• **Brief**: Everything from the line containing "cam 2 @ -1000" to the end of the listing is to be set down exactly, both ends included, and nothing before it.

━━━━━ Stored data

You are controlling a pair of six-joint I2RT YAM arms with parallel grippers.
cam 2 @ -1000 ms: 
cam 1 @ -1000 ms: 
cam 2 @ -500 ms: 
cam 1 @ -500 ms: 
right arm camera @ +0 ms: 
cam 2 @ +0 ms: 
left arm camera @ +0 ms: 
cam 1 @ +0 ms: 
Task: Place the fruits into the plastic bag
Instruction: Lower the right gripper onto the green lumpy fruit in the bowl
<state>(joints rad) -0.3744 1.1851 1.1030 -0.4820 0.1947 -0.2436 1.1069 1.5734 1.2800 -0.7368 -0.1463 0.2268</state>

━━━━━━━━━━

• **Output**:
cam 2 @ -1000 ms: 
cam 1 @ -1000 ms: 
cam 2 @ -500 ms: 
cam 1 @ -500 ms: 
right arm camera @ +0 ms: 
cam 2 @ +0 ms: 
left arm camera @ +0 ms: 
cam 1 @ +0 ms: 
Task: Place the fruits into the plastic bag
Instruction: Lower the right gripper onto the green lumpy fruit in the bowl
<state>(joints rad) -0.3744 1.1851 1.1030 -0.4820 0.1947 -0.2436 1.1069 1.5734 1.2800 -0.7368 -0.1463 0.2268</state>

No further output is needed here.